Manuel apresentou o sobrinho a vários grupos. Houve sorrisos de delicadezas e grandes apertos de mão.

— É o filho de um mano do Pescada... diziam depois. Conhecemos-lhe muito a vida! Chama-se Raimundo. Estava nos estudos.

— Vem estabelecer-se aqui? indagou o José Buxo.

— Não, creio que vem montar uma companhia...

Outros afiançavam que Raimundo era sócio capitalista da casa de Manuel. Discutiam-lhe a roupa, o modo de andar, a cor e os cabelos. O Luisinho Língua de Prata afirmava que ele "tinha casta".

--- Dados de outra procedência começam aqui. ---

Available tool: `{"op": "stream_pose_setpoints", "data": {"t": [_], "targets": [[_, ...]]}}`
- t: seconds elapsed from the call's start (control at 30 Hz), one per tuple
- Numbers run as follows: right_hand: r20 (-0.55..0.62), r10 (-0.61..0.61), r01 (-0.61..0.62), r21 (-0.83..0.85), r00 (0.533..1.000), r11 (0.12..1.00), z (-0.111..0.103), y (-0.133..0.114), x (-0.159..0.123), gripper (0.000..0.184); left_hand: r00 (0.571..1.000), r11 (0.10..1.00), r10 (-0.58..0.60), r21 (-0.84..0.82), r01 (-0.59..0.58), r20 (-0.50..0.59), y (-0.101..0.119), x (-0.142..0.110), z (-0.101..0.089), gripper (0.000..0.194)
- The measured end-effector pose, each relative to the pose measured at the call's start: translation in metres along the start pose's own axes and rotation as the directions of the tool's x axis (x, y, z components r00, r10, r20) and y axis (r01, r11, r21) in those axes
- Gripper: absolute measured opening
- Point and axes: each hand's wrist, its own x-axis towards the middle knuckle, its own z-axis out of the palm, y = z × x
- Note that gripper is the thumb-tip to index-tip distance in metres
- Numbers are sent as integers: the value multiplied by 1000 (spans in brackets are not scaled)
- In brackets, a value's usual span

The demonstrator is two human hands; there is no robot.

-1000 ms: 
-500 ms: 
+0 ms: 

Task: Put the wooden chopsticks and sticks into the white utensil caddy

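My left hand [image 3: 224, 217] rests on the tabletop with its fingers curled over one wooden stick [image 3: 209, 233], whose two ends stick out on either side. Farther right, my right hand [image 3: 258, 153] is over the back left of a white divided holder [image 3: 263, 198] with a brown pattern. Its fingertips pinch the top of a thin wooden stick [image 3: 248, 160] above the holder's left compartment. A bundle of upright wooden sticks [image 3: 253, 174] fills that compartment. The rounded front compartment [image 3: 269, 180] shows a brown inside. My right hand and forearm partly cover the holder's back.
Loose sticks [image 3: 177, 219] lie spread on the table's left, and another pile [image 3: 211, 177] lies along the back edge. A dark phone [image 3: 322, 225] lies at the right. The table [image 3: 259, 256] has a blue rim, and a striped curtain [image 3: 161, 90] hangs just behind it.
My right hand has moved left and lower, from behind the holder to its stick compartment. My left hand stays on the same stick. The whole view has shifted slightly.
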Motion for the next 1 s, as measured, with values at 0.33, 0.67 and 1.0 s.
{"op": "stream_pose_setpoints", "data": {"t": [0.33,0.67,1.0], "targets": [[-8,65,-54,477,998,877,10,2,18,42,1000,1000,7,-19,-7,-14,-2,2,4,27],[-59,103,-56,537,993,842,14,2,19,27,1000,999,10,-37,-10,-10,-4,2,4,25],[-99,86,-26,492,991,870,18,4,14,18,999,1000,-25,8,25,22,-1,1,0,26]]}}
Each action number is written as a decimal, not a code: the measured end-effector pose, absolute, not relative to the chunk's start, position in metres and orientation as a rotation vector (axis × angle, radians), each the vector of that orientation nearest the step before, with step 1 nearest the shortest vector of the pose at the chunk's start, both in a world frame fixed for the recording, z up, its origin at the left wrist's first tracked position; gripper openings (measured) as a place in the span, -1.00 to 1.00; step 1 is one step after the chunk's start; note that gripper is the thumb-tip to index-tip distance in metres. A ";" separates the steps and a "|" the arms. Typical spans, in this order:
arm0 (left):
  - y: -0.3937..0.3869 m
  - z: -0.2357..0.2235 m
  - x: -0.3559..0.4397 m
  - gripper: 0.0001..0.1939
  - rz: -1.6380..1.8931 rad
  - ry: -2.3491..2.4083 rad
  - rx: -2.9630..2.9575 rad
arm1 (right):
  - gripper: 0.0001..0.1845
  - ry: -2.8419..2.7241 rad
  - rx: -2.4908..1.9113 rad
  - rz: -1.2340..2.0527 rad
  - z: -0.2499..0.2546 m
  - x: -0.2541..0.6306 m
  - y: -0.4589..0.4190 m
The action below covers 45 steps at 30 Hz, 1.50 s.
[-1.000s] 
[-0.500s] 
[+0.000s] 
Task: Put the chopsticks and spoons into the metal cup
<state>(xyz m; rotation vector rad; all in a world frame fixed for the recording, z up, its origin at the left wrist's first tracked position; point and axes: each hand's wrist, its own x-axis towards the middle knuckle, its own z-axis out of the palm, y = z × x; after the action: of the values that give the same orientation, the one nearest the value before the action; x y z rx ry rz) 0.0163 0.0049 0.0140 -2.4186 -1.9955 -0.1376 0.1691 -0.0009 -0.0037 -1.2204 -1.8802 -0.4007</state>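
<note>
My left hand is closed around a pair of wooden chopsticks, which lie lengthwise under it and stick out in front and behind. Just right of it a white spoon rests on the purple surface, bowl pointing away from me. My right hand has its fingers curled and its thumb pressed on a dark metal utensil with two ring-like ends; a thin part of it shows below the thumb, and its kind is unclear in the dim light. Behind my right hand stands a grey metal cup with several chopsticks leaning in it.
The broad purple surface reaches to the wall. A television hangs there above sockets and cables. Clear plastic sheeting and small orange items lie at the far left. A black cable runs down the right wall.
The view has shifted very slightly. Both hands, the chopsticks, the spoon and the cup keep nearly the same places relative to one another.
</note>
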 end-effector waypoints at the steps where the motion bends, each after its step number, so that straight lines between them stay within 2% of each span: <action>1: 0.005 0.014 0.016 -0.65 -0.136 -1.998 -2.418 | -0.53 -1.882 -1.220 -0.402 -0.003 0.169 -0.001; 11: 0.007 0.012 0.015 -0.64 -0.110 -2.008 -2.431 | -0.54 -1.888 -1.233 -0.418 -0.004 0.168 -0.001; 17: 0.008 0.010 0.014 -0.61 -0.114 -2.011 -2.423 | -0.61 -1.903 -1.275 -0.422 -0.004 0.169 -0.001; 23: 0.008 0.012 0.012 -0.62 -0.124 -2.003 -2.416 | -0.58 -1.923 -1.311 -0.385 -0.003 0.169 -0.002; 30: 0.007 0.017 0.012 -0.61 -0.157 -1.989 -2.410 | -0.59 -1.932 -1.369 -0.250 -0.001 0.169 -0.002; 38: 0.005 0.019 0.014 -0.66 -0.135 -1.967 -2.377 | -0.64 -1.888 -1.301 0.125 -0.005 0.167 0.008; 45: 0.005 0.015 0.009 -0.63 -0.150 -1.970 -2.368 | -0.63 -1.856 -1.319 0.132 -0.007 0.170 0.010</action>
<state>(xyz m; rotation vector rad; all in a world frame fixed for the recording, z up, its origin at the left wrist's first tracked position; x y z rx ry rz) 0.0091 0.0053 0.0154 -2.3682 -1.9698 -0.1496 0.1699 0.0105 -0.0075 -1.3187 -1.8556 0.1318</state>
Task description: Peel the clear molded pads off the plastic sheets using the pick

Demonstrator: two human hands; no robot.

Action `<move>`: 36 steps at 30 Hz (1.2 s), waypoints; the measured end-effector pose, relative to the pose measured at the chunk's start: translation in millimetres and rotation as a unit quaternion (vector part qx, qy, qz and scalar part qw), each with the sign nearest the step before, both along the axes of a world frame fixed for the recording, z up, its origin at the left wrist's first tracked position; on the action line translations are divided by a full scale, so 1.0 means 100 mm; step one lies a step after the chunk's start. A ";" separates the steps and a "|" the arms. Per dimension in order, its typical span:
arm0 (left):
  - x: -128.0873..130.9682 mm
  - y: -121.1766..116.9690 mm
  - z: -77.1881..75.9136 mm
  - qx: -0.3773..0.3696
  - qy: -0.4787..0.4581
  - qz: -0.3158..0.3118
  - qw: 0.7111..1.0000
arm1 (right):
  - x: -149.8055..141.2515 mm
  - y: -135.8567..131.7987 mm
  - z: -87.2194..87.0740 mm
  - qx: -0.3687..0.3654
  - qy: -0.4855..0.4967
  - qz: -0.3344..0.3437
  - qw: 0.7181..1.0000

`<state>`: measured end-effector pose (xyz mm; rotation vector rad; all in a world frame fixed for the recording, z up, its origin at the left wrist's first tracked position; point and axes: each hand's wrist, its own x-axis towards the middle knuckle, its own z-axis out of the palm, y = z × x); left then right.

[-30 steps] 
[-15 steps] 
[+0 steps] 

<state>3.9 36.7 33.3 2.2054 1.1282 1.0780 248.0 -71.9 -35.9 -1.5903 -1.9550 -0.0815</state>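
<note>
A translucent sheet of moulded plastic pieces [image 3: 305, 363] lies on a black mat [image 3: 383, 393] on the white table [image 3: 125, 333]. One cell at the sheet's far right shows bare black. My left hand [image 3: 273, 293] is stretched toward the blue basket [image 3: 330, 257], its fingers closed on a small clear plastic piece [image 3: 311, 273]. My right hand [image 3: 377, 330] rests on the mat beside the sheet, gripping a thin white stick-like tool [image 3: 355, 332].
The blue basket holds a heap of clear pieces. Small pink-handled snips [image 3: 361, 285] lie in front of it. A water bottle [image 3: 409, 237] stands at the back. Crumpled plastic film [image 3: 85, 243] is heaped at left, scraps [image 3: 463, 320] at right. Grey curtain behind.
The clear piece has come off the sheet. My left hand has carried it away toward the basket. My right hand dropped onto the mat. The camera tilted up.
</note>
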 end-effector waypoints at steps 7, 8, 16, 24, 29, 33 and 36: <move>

Entretanto os três subiam a Rua da Estrela.

Chegados a casa, onde já havia pronto um quarto para o Sr. Dr. Raimundo José da Silva, o cônego e Manuel desfizeram-se em delicadezas com o rapaz.

— Benedito! vê cerveja! Ou prefere conhaque, doutor?... Olha moleque, prepara guaraná! Doutor, venha antes para este lado que está mais fresco... não faça cerimônias! Vá entrando! vá entrando para a varanda! O senhor está em sua casa!...

Raimundo queixava-se do calor.

— Está horrível! dizia ele, a limpar o rosto com o lenço. Nunca suei tanto!

— O melhor então é recolher-se um pouco e ficar à vontade. Pode mudar de roupa, arejar-se. A bagagem não tarda aí. Olhe, doutor, entre, entre e veja se fica bem aqui!

Os três penetraram no quarto destinado ao hóspede.

— O senhor, disse Manuel, tem aqui janelas para a rua e para o quintal. Ponha-se a gosto. Se precisar qualquer coisa, é só chamar pelo Benedito. Nada de cerimônias!

Raimundo agradeceu muito penhorado.

— Mandei dar-lhe cama, acrescentou o negociante, porque o senhor naturalmente não está afeito à rede, no entanto se quiser...

— Não, não, muito obrigado. Está tudo muito bom. O que desejo é repousar um pouco justamente.

Ainda tenho a cabeça a andar à roda.

— Pois então descanse, descanse, para depois almoçar com mais apetite... Até logo.

E Manuel e mais o compadre afastaram-se, cheios de cortesia e sorrisos de afabilidade.

Raimundo tinha vinte e seis anos e seria um tipo acabado de brasileiro se não foram os grandes olhos azuis, que puxara do pai. Cabelos muito pretos, lustrosos e crespos; tez morena e amulatada, mas fina; dentes claros que reluziam sob a negrura do bigode; estatura alta e elegante; pescoço largo, nariz direito e fronte espaçosa. A parte mais característica da sua fisionomia era os olhos — grandes, ramalhudos, cheios de sombras azuis; pestanas eriçadas e negras, pálpebras de um roxo vaporoso e úmido; as sobrancelhas, muito desenhadas no rosto, como a nanquim, faziam sobressair a frescura da epiderme, que, no lugar da barba raspada, lembrava os tons suaves e transparentes de uma aquarela sobre papel de arroz.